Машины стояли здесь, как на пересечении Санта-Моника и Сан-Диего фривеев в час пик — bumper to bumper[85]. В выходные дни из окон слышны были советские песни. Фирма грамзаписи «Мелодия» наверняка обогатилась — если даже у половины эмигрантов остались родственники в CCCR что могли они послать в помощь устраивающимся на новом месте? Кобзона, Магомаева, Пугачеву… «Книгу о вкусной и здоровой пище», сувениры, которые выстраивались на кухонных полках… Настя оставила машину прямо напротив двух старушек-эмигранток, сидящих на вынесенных из квартир стульях. В Америке их профессия бабушек кончилась — внучат отдавали в американские детсады, чтобы те становились американцами.
В студии Элиота уже сидела мэйк-ап девочка и гремела музыка группы «Cars», для которой и были съемки. Для их первой пластинки. Арт-директор недоверчиво посмотрел на Настино голое — не накрашенное — лицо. Но гримерша. Анн-Мари успокоила его, усадив Настю на высокий табурет и заколов ее волосы. Мэйк-ап было решено делать резко контрастным.
Элиот принес пакеты с футболками и кожаную куртку. Панк. Ти-шорт была экстра-смол.
— Ты представляешь, Элиот, какая я худая?! При моем росте женщины носят размер лардж.
— Настя, забудь! Ты не женщина, ты — модель!
Анн-Мари засунула за ворот Настиной футболки несколько салфеток и принялась за глаза. Из репродукторов голос одного из группы механически и преувеличенно злобно выговаривал: «I don't want you coming here, wasting all my time…»[86] Анн-Мари взяла бордовый карандаш, и Настя поняла, что та собирается делать ей контур губ — значит, после этого ни курить ни пить ей не дадут. Она попросила оставить тубы, к которым гримеры относились очень трепетно, на последний момент. Анн-Мари согласилась, подмигнув:
— Но будь хорошей девочкой! — и она крикнула Элиоту, чтобы им принесли по стаканчику вина.
На длинном столе у стены как раз стоял галлон «Аугуст Себастьяни» — одного из лучших маленьких вин, производимых в Сономе. Стаканчики наполнил ассистент. На пробных съемках Элиот не прибегал к их помощи, сейчас же трое возились во дворе с машиной, привезенной tow away[87].
Бледные Настины руки Анн-Мари загримировала, а к коротко остриженным ногтям приклеила искусственные. Перламутровые, Анн-Мари докрасила их сверху краснющим лаком. Когда снимали бигуди, пришел Элиот. Он походил вокруг, поприседал, покряхтел, издал несколько звуков, вроде мээ, ээээ, яяяя, и сказал, что волос должно быть много.

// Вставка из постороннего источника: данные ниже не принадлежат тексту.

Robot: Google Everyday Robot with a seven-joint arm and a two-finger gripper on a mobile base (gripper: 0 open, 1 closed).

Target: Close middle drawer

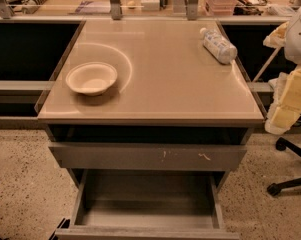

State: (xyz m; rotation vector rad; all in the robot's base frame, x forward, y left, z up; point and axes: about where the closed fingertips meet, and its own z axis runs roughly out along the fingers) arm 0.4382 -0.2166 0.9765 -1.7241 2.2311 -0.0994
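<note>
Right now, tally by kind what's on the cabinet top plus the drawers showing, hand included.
White bowl: 1
Plastic bottle: 1
Drawers showing: 2, the scratched front and the open middle drawer
Robot hand: 0, not in view
Total: 4

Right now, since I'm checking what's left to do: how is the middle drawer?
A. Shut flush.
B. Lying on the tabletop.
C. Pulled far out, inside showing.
C: the middle drawer sticks far out under the scratched drawer front, its grey inside exposed; the gripper is not in view.
</note>
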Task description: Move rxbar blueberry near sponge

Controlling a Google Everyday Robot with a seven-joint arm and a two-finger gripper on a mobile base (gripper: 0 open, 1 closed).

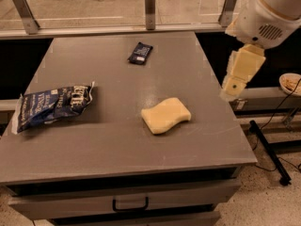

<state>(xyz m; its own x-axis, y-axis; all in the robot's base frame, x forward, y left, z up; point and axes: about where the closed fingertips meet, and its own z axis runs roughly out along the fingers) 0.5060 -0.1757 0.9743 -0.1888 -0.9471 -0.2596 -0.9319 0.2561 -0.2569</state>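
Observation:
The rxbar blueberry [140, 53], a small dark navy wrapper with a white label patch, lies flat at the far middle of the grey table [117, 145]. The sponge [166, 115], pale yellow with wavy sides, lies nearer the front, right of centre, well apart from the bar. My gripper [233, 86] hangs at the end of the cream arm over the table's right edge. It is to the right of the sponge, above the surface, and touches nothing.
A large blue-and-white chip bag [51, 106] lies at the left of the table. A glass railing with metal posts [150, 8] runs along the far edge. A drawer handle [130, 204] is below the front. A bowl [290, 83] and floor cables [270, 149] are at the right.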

— Не обижай меня, Элиот. Мои волосы постоянно демонстрируют в «Гуд монинг, Америка!»
— Еще несколько лет таких приветствий, и ты останешься без волос. Последний раз ты была рыжей Ритой Хэйвортс, сейчас ты браун[88].
Безжалостно Анн-Мари расчесывала Настины волосы щеткой, брызгала на них лаком и начесывала дыбом. При помощи маленьких заколок Анн-Мари создала из волос элегантное безобразие и ушла помыть руки, липкие от лака, как после клея.

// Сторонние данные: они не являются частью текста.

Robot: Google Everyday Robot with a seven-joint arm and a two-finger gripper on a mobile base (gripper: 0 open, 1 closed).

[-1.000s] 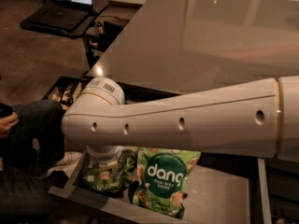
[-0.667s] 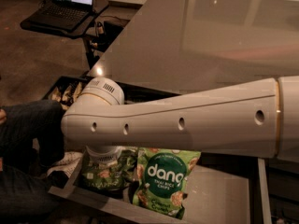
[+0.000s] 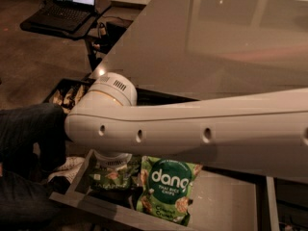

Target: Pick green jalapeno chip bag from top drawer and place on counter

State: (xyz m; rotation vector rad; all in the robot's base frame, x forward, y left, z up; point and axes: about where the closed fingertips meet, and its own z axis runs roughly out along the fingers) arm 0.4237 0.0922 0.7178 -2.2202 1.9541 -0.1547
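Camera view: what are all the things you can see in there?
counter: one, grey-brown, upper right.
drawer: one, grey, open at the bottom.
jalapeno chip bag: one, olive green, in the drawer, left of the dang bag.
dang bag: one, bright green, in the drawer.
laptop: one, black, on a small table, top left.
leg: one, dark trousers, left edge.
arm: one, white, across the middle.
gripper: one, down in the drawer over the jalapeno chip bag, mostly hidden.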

Настя налила себе еще вина. Лицо у нее было белое, как кокаин. Но скулы все равно торчали в разные стороны, что очень нравилось Анн-Мари: «Даже румян не надо, только контур чуть-чуть!»
Пришедший ассистент спросил, когда она будет готова. У Анн-Мари, не у нее. Та оглядела свое произведение и сказала, что она готова. Она посмотрела на себя в зеркало. Глазищи действительно были черными — о таких, наверное, поется в «Очах черных». Рот будто кричал: «Осторожно! Окрашено!» Настя надела куртку и подняла воротник. В таком виде она вполне могла бы стоять на сцене с группой «Карз» — «Couse when you just standing near, I kind'a loos my mind!»[89]
Возгласами и криками встречали вышедшую во двор Настю. Машина, предназначенная для съемок, была уже наполовину разобрана. На место нормального руля был прикручен фосфорный, ветровое стекло отсутствовало, с заднего сиденья светил красный прожектор. Останки машины были черными, годов пятидесятых.